Gravitation
n-body-simulation performance test suite
Install / Use
/learn @pleiszenburg/GravitationREADME
GRAVITATION
/ɡʁavitaˈt͡si̯oːn/ (German, noun, feminine: gravity)
Citation
Ernst, S.M., and contributors, 2019. gravitation - n-body-simulation performance test suite. https://github.com/pleiszenburg/gravitation
Synopsis
gravitation is a collection of experiments on writing, benchmarking and optimizing n-body simulations, taking the "two language problem" to the extreme.

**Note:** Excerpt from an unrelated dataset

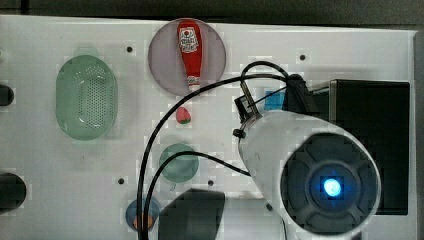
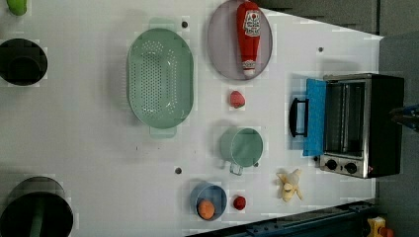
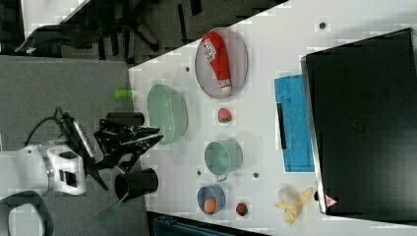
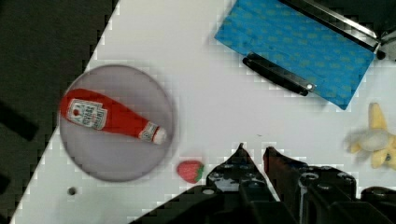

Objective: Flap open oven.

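Now the big black and silver oven (image 2: 363,123) looks heavy; its blue door is best pulled by the stiff black handle (image 2: 298,117). The black gripper (image 4: 254,154) is held nearly shut, empty.

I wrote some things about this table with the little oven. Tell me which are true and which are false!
1. The oven has its blue door flapped down open. True.
2. The ketchup bottle stands upright on the table. False: it lies on its side on a round plate.
3. The gripper is holding the door handle. False: it is well apart from the handle, holding nothing.
4. A peeled banana lies on the table near the oven's knobs. True.
5. The green strainer is full of fruit. False: nothing lies in it.
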`<control>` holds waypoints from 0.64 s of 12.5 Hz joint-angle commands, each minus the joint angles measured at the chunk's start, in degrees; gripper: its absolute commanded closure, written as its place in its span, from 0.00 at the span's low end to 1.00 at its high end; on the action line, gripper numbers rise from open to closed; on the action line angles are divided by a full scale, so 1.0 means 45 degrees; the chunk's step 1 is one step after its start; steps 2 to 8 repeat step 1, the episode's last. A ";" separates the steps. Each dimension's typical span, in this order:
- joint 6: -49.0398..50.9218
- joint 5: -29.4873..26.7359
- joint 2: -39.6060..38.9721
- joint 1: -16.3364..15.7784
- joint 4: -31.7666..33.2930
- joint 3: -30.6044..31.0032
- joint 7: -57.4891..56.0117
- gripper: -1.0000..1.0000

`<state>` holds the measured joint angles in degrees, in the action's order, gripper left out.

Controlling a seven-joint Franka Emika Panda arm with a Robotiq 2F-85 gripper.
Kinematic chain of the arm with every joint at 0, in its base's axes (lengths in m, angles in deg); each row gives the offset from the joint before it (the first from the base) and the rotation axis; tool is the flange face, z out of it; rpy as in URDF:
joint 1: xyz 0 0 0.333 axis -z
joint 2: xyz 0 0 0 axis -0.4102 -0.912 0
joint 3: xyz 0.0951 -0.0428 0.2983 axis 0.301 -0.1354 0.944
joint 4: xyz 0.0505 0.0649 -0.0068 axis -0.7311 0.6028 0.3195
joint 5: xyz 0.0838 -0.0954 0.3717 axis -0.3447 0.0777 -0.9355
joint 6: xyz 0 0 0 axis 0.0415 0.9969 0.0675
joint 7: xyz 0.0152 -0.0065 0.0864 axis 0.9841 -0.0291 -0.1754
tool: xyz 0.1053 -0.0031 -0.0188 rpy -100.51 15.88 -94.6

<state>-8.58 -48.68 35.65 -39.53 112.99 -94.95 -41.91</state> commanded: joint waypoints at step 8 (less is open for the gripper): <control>0.0199 -0.0098 -0.0240 -0.0181 0.0025 0.0382 0.0586 0.83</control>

In science and engineering, it is a prominent scenario to use Python as a high level or "glue" language on top of code written C, Fortran or other "fast" languages. In some cases, a Python project starts out as a Python wrapper around other, possibly older non-Python code. In other cases, functionality is rapidly prototyped in Python. Eventually, performance-critical code-paths are identified, isolated and optimized - or even re-implemented in a second, "faster" language. Either way, there is a great diversity of possible approaches and tools for accelerating Python code and/or combining it with other languages. Depending on a project's requirements, it can be hard to choose the right one(s). Virtually all are based on at least one more programming language other than Python, in one way or the other - hence the "two language problem". gravitation aims to demonstrate a broad selection of approaches and tools. Both their performance and level of implementation complexity are (cautiously) compared based on a (single) typical computation-bound problem: n-body simulations. n-body simulations scale up easily, which in return gives invaluable insights into the scaling behaviors of all demonstrated approaches. They are also fairly trivial targets for parallelization, allowing to study their behaviors on hardware platforms with multiple CPU cores (both heterogeneous and homogeneous), multiple CPU sockets and GPUs or comparable numerical accelerators.
Example
screenshot of interactive benchmark plot - click on the image to see interactive version
The plot above was generated running the commands below on an Intel i5-4570 CPU with a Nvidia GeForce GTX 1050 Ti graphics card. CPython 3.6.7, GCC 8.2.0, Linux 4.15.0 x86_64, Octave 4.2.2, CUDA Toolkit 9.1, Nvidia driver 390.77. CPython, GCC and Linux Kernel are original distribution binaries of Linux Mint 19.1.
# Faster kernels, can work on larger numbers of bodies
gravitation benchmark -p 4 -i 3 -t 5 -k c1a -k c4a -k cp1 -k cp2 -k cy2 -k cy4 -k js1 -k nb1 -k nb2 -k np1 -k np2 -k np3 -k np4 -k oc1 -k oc4 -k pc1 -k pc2 -k torch1 -k ne1 -b 4 14 -l benchmark_long.log
# Slower kernels, should work on smaller numbers of bodies
gravitation benchmark -p 4 -i 3 -t 5 -k py1 -k py2 -k cy1 -b 4 12 -l benchmark_short.log
# Transform logs
gravitation analyze -l benchmark_long.log -o benchmark_long.json
gravitation analyze -l benchmark_short.log -o benchmark_short.json
# Plot data and display in browser
gravitation plot -l benchmark_long.json -l benchmark_short.json -o benchmark.html
Implementation
The design idea is simple: A number of n-body simulation implementations, referred to as kernels, are derived from a single base class (universe_base) written in pure Python. It provides the fundamental Python infrastructure while it can not (and should not) perform a simulation on its own.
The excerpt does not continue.